Além de Emily, ela é mãe de Kate (19 anos), Kieran (16), Christopher (11) e Lilly (8).
A venda de cookies foi sucesso que não imaginava. Em um domingo, já chegou a vender 350 unidades. Para quem trabalha sozinha, é muito. Fechou a loja no final do ano passado, mas vai reabri-la no final deste mês. Também lançará o cookie para pets.
Mariela tenta conciliar tudo isso com outro empreendimento: abrir uma instituição que dê apoio a militares brasileiros que vão para a reserva e ficam sem opções profissionais.

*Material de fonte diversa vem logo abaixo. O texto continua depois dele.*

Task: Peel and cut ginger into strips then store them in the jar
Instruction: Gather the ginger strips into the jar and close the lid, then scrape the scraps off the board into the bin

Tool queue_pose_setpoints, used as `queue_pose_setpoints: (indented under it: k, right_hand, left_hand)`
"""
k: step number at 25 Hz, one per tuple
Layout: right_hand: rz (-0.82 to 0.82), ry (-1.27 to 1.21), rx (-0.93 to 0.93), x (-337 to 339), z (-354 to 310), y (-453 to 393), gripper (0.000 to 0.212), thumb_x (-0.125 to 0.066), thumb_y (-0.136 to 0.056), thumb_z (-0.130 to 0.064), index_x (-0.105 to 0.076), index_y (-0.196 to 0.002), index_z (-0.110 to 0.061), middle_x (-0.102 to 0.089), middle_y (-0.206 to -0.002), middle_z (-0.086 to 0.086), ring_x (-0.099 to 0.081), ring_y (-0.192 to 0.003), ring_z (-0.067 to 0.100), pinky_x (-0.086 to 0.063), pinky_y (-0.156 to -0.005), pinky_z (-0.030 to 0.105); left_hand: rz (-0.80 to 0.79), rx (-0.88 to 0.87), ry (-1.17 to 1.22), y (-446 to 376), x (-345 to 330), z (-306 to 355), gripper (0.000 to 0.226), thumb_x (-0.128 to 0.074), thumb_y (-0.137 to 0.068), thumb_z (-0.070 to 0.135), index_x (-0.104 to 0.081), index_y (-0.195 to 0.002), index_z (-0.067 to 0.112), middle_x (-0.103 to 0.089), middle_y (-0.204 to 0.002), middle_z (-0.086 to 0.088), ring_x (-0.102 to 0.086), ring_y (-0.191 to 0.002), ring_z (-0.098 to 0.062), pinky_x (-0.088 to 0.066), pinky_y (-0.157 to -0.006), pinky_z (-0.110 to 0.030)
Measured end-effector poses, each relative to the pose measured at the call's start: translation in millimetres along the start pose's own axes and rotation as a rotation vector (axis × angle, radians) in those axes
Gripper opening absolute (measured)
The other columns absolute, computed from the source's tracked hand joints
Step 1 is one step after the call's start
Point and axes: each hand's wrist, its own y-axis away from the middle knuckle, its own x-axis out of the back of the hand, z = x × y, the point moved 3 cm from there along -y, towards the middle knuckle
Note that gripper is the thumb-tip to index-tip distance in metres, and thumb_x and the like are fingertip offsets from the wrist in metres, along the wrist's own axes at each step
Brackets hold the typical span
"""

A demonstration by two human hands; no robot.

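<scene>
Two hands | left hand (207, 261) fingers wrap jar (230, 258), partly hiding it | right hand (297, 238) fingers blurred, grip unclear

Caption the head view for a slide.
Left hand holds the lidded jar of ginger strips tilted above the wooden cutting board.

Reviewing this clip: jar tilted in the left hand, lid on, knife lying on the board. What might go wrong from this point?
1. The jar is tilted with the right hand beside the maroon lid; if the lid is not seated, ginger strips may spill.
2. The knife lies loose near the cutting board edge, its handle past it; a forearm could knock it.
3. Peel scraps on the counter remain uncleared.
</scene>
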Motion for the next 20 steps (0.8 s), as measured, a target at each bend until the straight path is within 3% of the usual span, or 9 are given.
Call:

“Decidi usar minha veia empreendedora para ajudar nessa transição e criar essa ponte entre empregadores e essa pessoas porque, no Brasil, quem sai das Forças Armadas só tem como opção empresas de seguranças.”
Produzir e vender cookies para gente, para pets, cuidar de filhos e criar uma entidade que ajude ex-militares parece muito para uma pessoa só. Mas quanto mais ela estiver ocupada, focada e em atividades profissionais, menos os gatilhos do estresse pós-traumático são acionados.